▸ **PROBLEM REQUIREMENTS**:
Restate the entries below exactly, and keep all images out of the answer.

(Records from a data source)
########

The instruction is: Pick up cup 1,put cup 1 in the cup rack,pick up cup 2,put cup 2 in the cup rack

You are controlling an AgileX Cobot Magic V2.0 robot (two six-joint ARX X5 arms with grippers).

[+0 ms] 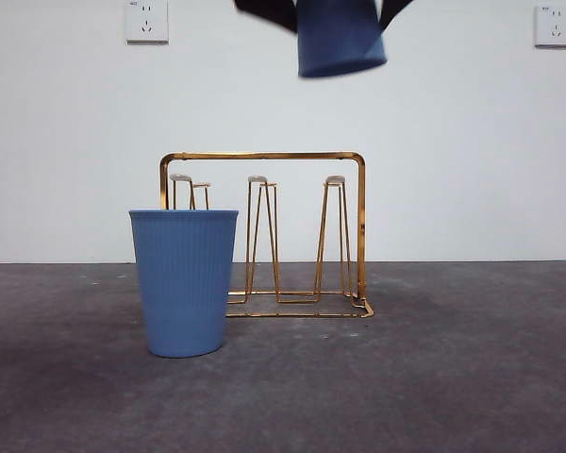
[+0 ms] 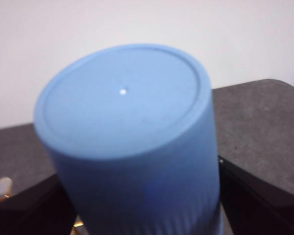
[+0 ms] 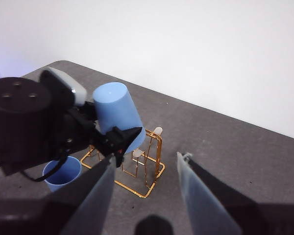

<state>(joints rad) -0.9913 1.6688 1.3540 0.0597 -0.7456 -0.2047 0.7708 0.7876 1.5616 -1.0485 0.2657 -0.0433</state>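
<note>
A blue ribbed cup [image 1: 341,42] hangs at the top of the front view, above the gold wire cup rack [image 1: 361,226]. My left gripper [image 1: 335,9] is shut on this cup [image 2: 132,147]; its flat base faces the left wrist camera. The right wrist view shows the held cup [image 3: 115,115] tilted over the rack [image 3: 159,156], with the left gripper [image 3: 120,139] around it. A second blue cup [image 1: 184,283] stands upright on the table in front of the rack's left end, and it also shows in the right wrist view [image 3: 63,172]. My right gripper [image 3: 147,191] is open and empty, high above the table.
The dark grey table [image 1: 453,359] runs back to a white wall with two sockets [image 1: 146,21]. The rack's capped prongs [image 1: 258,179] stand bare. One prong tip [image 2: 0,188] shows beside the held cup in the left wrist view.
</note>
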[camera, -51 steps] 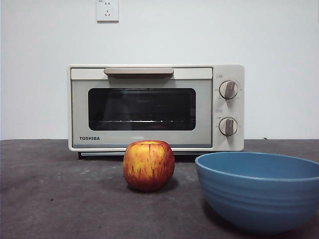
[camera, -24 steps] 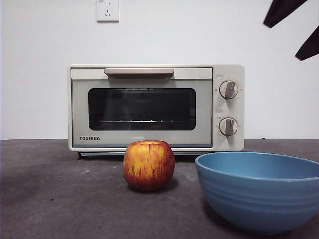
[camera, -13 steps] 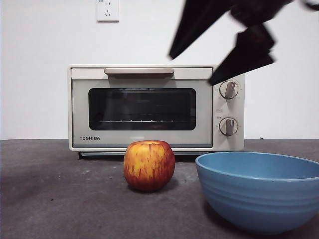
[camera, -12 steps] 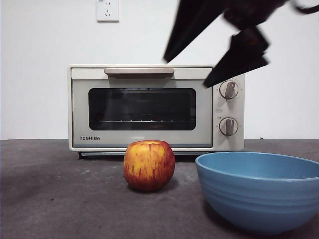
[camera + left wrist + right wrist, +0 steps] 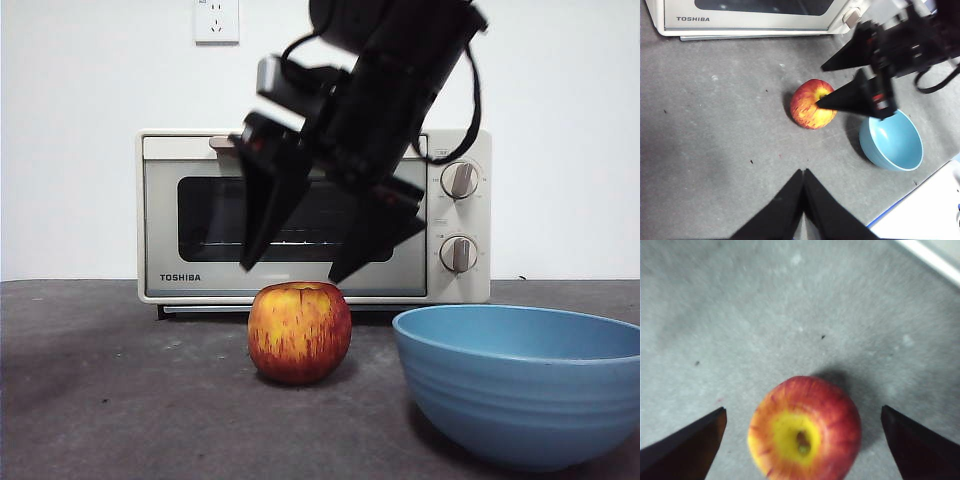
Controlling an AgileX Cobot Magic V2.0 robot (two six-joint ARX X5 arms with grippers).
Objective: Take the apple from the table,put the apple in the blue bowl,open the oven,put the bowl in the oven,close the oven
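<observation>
The red, yellow-streaked apple (image 5: pixel 299 331) stands on the dark grey table (image 5: pixel 120 400), in front of the cream Toshiba oven (image 5: pixel 300 215), whose door is closed. My right gripper (image 5: pixel 293 272) hangs open just above the apple, one jaw over each side; its wrist view shows the apple (image 5: pixel 805 429) between the spread jaws (image 5: pixel 802 415). To the apple's right sits the blue bowl (image 5: pixel 520 385), with nothing in it (image 5: pixel 891 143). My left gripper (image 5: pixel 803 172) is shut, high above the table, apart from the apple (image 5: pixel 811 103).
A white wall with a socket (image 5: pixel 215 20) rises behind the oven. The left wrist view shows the table's edge and a white surface (image 5: pixel 920 210) beyond it, near the bowl.
The right arm has swung in from the upper right and come down, its open jaws now just above the apple. Apple, bowl and oven have not moved.
</observation>
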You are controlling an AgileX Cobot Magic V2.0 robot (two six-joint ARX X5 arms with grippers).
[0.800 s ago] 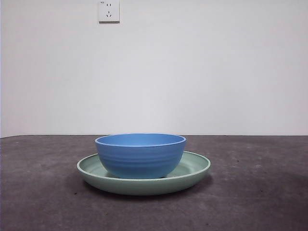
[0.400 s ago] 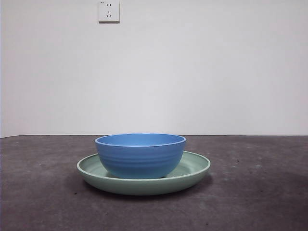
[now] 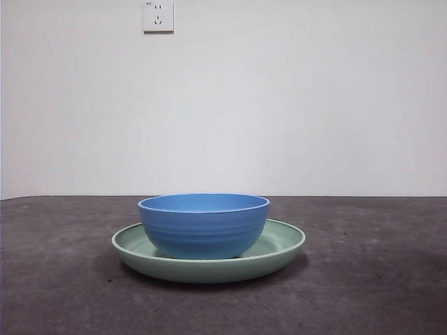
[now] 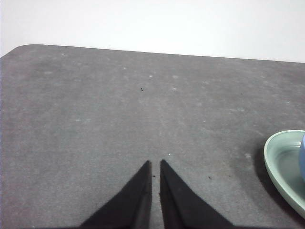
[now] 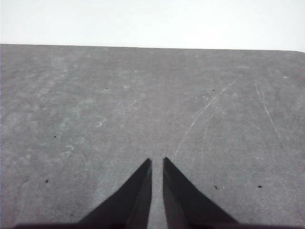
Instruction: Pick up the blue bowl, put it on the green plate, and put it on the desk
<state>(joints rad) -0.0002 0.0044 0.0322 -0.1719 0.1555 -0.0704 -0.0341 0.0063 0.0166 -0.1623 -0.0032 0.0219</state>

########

▸ **RESPONSE**:
The instruction is: Pick up cup 1,put cup 1 in the cup rack,pick up cup 2,put cup 2 in the cup rack

You are controlling an AgileX Cobot Magic V2.0 robot (two six-joint ARX X5 arms with grippers).

[+0 ms] 
[+0 ms] 
[+0 ms] 

<state>(joints rad) -0.9913 1.6688 1.3540 0.0597 -0.7456 -0.2047 0.7708 0.7876 1.5616 -1.0485 0.2657 -0.0433</state>
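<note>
A blue ribbed cup [image 1: 341,42] hangs at the top of the front view, above the gold wire cup rack [image 1: 361,226]. My left gripper [image 1: 335,9] is shut on this cup [image 2: 132,147]; its flat base faces the left wrist camera. The right wrist view shows the held cup [image 3: 115,115] tilted over the rack [image 3: 159,156], with the left gripper [image 3: 120,139] around it. A second blue cup [image 1: 184,283] stands upright on the table in front of the rack's left end, and it also shows in the right wrist view [image 3: 63,172]. My right gripper [image 3: 147,191] is open and empty, high above the table.
The dark grey table [image 1: 453,359] runs back to a white wall with two sockets [image 1: 146,21]. The rack's capped prongs [image 1: 258,179] stand bare. One prong tip [image 2: 0,188] shows beside the held cup in the left wrist view.
</note>
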[camera, -51 steps] 
[camera, -24 steps] 
[camera, -13 steps] 
[camera, -12 steps] 
[camera + left wrist + right wrist, +0 steps] 
Controlling an AgileX Cobot Magic V2.0 robot (two six-joint ARX X5 arms with grippers).
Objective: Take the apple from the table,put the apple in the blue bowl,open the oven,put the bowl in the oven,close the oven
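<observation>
The red, yellow-streaked apple (image 5: pixel 299 331) stands on the dark grey table (image 5: pixel 120 400), in front of the cream Toshiba oven (image 5: pixel 300 215), whose door is closed. My right gripper (image 5: pixel 293 272) hangs open just above the apple, one jaw over each side; its wrist view shows the apple (image 5: pixel 805 429) between the spread jaws (image 5: pixel 802 415). To the apple's right sits the blue bowl (image 5: pixel 520 385), with nothing in it (image 5: pixel 891 143). My left gripper (image 5: pixel 803 172) is shut, high above the table, apart from the apple (image 5: pixel 811 103).
A white wall with a socket (image 5: pixel 215 20) rises behind the oven. The left wrist view shows the table's edge and a white surface (image 5: pixel 920 210) beyond it, near the bowl.
The right arm has swung in from the upper right and come down, its open jaws now just above the apple. Apple, bowl and oven have not moved.
</observation>
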You are controlling an AgileX Cobot Magic V2.0 robot (two six-joint ARX X5 arms with grippers).
[0.800 s ago] 
[0.400 s ago] 
[now] 
[now] 
[now] 
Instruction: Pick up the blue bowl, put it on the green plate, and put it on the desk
<state>(joints rad) -0.0002 0.0044 0.0322 -0.1719 0.1555 -0.0704 -0.0341 0.0063 0.0166 -0.1623 -0.0032 0.0219</state>

Work on the exercise is finished.